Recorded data
—————

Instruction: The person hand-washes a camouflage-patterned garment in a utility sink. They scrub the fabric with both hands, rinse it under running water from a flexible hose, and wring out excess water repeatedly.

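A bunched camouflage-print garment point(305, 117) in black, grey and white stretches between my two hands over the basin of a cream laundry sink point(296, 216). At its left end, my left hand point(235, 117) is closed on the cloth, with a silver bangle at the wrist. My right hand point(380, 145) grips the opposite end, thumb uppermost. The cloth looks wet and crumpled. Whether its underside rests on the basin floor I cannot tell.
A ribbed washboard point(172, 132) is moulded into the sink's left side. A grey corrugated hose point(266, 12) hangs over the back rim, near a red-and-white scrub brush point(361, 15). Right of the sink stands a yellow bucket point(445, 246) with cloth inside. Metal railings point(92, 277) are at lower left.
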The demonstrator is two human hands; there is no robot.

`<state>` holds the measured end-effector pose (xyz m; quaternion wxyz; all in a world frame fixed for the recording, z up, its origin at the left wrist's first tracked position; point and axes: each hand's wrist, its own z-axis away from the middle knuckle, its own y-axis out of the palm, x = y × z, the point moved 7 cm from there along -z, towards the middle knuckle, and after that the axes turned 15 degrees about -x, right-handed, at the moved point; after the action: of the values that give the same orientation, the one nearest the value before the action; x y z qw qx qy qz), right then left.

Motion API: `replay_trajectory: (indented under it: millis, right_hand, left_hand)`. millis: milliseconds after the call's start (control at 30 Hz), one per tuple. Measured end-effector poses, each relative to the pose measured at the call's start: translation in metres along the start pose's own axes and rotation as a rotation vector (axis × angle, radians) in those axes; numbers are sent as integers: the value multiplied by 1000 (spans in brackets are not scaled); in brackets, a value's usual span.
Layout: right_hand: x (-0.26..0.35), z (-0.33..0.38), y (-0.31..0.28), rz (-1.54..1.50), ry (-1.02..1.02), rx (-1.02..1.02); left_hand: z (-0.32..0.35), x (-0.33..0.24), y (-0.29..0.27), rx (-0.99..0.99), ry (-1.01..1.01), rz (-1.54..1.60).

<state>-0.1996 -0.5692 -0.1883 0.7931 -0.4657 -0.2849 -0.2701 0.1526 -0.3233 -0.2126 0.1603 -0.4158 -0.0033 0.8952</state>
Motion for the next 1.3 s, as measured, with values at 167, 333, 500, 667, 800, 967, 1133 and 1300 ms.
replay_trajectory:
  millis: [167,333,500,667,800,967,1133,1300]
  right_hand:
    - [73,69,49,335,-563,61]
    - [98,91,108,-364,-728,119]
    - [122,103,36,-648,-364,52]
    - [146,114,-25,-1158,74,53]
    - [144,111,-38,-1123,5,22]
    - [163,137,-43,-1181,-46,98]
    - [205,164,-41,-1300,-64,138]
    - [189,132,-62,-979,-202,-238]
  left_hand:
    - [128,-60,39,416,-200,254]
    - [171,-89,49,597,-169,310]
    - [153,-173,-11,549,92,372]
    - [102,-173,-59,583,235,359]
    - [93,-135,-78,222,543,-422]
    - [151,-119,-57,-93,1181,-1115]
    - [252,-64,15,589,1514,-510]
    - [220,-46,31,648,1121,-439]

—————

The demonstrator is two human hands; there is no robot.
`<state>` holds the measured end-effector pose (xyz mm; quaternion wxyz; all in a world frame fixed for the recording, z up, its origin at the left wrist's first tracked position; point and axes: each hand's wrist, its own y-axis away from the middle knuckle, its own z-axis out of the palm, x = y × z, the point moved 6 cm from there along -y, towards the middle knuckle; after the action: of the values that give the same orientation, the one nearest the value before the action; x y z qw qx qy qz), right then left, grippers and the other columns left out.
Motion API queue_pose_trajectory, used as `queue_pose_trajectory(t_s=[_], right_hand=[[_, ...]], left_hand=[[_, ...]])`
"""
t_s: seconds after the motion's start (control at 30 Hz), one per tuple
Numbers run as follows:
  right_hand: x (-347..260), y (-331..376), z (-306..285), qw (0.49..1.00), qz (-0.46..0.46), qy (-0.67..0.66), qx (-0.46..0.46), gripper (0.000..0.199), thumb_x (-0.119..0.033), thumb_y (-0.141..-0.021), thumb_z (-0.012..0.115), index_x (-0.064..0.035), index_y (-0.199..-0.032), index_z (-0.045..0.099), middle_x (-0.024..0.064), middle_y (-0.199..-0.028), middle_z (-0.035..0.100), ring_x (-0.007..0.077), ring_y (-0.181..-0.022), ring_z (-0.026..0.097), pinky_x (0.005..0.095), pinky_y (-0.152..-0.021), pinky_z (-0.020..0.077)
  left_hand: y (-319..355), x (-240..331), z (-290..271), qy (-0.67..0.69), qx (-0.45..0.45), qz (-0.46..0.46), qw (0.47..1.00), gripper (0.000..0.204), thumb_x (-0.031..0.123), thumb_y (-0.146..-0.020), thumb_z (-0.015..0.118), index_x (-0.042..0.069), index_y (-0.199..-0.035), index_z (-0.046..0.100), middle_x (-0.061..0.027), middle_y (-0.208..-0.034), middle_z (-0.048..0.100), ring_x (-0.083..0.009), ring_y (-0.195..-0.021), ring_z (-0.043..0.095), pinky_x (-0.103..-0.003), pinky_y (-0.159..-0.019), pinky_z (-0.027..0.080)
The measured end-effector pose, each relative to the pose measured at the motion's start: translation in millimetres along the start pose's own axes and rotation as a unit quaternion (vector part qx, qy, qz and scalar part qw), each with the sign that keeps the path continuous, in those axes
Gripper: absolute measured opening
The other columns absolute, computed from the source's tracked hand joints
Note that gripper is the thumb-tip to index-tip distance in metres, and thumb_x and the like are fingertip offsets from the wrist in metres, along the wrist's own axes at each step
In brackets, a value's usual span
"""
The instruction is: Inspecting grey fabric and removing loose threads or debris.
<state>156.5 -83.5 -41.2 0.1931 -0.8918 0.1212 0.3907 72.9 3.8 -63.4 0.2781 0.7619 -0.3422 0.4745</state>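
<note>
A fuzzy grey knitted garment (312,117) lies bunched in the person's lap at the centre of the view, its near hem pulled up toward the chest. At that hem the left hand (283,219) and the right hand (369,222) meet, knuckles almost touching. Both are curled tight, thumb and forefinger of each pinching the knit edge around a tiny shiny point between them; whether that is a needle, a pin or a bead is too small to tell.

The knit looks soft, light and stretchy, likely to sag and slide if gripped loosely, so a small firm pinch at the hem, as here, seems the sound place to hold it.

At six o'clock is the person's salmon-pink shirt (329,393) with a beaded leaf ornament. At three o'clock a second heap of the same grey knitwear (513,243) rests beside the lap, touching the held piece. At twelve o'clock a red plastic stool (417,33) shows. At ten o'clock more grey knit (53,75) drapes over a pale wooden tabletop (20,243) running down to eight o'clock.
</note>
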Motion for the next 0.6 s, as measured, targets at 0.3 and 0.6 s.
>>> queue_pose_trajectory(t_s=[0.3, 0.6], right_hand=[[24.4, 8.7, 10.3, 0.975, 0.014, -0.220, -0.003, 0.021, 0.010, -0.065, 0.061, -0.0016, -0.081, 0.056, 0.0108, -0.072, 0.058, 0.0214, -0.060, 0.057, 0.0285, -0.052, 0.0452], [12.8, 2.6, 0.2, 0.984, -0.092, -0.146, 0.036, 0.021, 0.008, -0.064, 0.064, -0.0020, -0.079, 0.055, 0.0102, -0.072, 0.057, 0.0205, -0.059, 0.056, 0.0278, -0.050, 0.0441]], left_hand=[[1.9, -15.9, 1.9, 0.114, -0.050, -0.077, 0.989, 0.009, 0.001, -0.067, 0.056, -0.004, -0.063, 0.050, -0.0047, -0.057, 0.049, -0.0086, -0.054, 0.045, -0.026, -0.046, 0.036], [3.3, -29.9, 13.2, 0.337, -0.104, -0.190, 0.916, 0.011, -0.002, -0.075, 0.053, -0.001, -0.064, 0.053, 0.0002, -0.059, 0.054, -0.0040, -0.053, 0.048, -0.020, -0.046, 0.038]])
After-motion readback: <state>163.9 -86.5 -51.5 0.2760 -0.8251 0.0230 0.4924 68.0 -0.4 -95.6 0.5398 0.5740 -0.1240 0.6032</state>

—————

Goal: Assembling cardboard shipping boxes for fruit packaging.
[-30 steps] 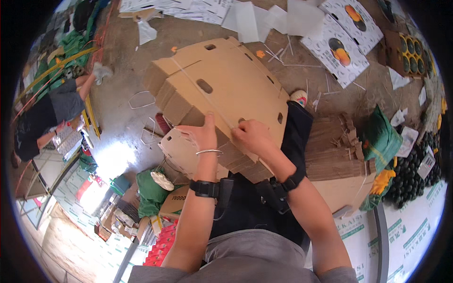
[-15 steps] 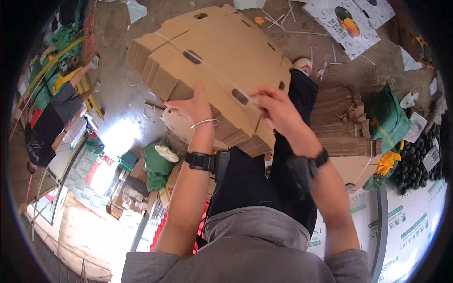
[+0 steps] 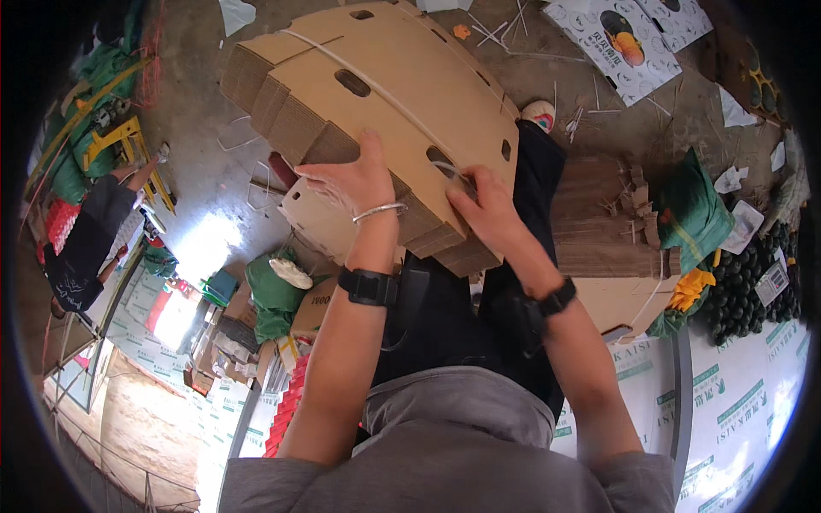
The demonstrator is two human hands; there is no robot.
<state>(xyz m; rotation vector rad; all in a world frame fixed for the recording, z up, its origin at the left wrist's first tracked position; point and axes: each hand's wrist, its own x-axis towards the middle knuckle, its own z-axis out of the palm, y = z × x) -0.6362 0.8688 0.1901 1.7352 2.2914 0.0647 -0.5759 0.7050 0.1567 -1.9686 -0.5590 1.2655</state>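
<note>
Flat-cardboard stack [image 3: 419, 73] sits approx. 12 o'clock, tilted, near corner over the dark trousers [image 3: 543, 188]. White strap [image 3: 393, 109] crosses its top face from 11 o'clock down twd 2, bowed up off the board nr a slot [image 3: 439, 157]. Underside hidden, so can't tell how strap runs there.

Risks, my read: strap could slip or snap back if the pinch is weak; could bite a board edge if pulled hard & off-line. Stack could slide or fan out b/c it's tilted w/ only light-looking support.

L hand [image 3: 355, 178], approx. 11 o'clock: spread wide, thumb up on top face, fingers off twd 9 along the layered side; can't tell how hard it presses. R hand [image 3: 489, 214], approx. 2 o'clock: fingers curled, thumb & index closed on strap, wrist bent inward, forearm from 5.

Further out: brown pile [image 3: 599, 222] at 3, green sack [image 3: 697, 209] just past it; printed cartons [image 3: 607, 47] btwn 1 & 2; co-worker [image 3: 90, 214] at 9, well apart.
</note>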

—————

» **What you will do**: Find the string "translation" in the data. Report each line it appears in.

» **Reply to the exercise**:
Motion API: `replay_trajectory: (indented under it: millis, right_hand, left_hand)`. millis: milliseconds after the call's start (control at 30 Hz), one per tuple. Measured end-effector poses, each relative to the pose measured at the call's start: translation in metres along the start pose's own axes and rotation as a rotation vector (axis × angle, radians) in those axes; numbers are sent as integers: the value multiplied by 1000 (spans in brackets are not scaled); in brackets, a value's usual span.
The measured end-effector pose, each relative to the pose measured at the motion's start: translation in millimetres along the start pose's own axes and rotation as a unit quaternion (vector part qx, qy, qz and scalar part qw), each with the sign that keeps the path continuous, in those axes

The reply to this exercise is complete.